All’esito delle attività investigative su quello che è stato ricostruito come uno scontro tra bande rivali per il controllo della prostituzione, nella mattinata di oggi, 6 giugno, sono state attivate le operazioni per l’esecuzione degli arresti.

I fatti di un anno fa provocarono il ferimento di 4 persone, nell’area antistante le Cascine di Tavola. Furono esplosi diversi colpi di arma da fuoco, ma tutte le vittime presentavano ferite da arma da taglio.

Salvini gioca d’anticipo

La notizia dei 10 arresti per i fatti di Prato risalenti a un anno fa è stata data dal vicepremier Matteo Salvini, intorno alle 9 di stamattina.

Il leader leghista ha espresso i suoi complimenti ai militari del Comando provinciale.

Un annuncio in pompa magna al grido di ‘La pacchia è finita’, la cui enfasi si sarebbe ‘sgonfiata’ poco dopo a causa del clima di irritazione innescato tra le mura della Procura: “Si erano fronteggiati a Prato con coltelli e pistole per il controllo della prostituzione: dieci cinesi, tra cui sei clandestini, sono stati arrestati. Grazie ai carabinieri! Nessuna tolleranza per i delinquenti: per loro la pacchia è finita!“.

Il messaggio del ministro, però, sarebbe andato di traverso a chi sta lavorando alle indagini.

Il motivo è presto detto: alle 13 (4 ore dopo il lancio della notizia) i fermati erano soltanto 3. I carabinieri, infatti, avrebbero eseguito 3 ordinanze di custodia cautelare.

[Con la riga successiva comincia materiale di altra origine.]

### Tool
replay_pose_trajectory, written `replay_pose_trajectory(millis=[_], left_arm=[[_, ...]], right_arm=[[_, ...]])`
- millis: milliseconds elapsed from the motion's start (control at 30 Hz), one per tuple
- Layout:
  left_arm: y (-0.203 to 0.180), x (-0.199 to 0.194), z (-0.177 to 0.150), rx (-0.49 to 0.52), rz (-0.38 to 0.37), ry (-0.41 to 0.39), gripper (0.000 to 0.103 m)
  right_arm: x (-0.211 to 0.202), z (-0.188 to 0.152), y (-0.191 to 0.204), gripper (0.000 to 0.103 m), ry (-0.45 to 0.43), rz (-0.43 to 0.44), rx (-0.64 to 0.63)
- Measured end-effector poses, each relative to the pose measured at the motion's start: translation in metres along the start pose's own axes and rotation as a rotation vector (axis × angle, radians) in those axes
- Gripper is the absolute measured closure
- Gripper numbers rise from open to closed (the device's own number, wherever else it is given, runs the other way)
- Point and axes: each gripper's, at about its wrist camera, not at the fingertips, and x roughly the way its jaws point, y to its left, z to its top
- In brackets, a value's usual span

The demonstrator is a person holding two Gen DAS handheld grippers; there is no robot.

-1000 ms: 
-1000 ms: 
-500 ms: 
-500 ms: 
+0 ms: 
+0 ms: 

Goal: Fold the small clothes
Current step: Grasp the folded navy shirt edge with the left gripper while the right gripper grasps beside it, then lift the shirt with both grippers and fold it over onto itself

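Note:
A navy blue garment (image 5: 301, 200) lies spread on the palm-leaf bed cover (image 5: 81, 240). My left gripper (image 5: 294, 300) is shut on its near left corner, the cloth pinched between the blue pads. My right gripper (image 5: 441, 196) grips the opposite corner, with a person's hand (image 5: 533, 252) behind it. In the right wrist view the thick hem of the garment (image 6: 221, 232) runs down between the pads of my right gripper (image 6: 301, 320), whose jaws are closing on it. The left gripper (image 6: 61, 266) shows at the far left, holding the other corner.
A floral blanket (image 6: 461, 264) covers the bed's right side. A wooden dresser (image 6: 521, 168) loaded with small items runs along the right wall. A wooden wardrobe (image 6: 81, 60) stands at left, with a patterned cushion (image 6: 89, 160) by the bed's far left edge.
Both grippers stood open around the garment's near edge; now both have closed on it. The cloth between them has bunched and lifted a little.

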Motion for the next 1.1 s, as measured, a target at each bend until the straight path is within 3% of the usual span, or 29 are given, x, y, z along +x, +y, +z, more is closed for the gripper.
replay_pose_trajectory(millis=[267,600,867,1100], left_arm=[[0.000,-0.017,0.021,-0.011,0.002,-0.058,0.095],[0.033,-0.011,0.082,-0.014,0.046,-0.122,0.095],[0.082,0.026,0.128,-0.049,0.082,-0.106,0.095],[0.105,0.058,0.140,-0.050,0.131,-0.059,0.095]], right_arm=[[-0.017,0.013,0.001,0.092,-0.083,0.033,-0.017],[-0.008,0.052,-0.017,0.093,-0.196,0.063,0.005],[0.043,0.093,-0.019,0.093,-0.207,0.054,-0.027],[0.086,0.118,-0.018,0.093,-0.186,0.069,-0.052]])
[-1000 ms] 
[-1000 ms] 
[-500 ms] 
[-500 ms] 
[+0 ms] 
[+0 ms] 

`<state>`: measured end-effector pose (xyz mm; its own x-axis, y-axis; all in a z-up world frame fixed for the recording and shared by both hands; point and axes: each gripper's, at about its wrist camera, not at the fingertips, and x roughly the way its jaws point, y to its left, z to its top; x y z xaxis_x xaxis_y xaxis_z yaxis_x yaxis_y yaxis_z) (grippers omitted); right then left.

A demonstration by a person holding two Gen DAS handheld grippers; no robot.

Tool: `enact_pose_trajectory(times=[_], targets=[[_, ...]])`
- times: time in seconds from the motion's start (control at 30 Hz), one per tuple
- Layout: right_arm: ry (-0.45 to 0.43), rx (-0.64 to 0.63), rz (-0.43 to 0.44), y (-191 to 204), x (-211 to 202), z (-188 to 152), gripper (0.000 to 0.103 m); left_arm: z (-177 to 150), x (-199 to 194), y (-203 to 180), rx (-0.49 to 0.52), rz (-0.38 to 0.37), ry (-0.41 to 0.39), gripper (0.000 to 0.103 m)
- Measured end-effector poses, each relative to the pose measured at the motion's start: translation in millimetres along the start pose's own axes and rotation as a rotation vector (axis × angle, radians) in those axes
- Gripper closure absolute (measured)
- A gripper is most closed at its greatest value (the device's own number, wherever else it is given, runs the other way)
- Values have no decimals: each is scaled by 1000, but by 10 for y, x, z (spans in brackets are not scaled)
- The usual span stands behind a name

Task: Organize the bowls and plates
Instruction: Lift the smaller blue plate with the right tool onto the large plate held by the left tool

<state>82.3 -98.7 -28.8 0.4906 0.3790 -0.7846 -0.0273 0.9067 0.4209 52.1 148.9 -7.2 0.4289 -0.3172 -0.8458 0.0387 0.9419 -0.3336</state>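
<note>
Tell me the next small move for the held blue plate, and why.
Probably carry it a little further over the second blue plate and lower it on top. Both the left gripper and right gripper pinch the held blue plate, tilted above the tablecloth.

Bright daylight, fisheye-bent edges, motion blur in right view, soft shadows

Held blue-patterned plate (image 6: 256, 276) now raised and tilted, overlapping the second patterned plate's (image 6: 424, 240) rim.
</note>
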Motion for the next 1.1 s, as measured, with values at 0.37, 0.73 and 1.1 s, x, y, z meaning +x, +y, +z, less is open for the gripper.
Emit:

Il rischio dietro l’accaduto

La condotta di Salvini non solo avrebbe ‘scavalcato’ le operazioni ancora in corso, ma le avrebbe addirittura esposte al rischio di un fallimento. Mentre il blitz era nel pieno del suo svolgimento, l’avventata mossa del vicepremier potrebbe aver fatto da ‘assist’ agli indagati: 7 irreperibili, con l’ipotesi che possano aver scoperto di avere il fiato sul collo dalla stampa.

Secondo Ansa, il procuratore di Prato Giuseppe Nicolosi avrebbe sottolineato il comportamento di Matteo Salvini in chiave piuttosto critica. Ma non si tratta del primo episodio del genere.

C’è un precedente a tutto questo, e riguarda il giorno in cui lo stesso leader della Lega anticipò gli esiti di un’operazione contro la mafia nigeriana. In quel frangente 6 dei 15 sospettati sfuggirono all’arresto. Il magma della polemica aveva invaso la Procura di Torino, affilando i toni dello scontro tra il procuratore Armando Spataro e Salvini.

Quest’ultimo sarà proprio a Prato questa sera, in vista del ballottaggio di domenica 9 giugno per le amministrative. Inutile dire che la cornice, anche questa volta, è livida.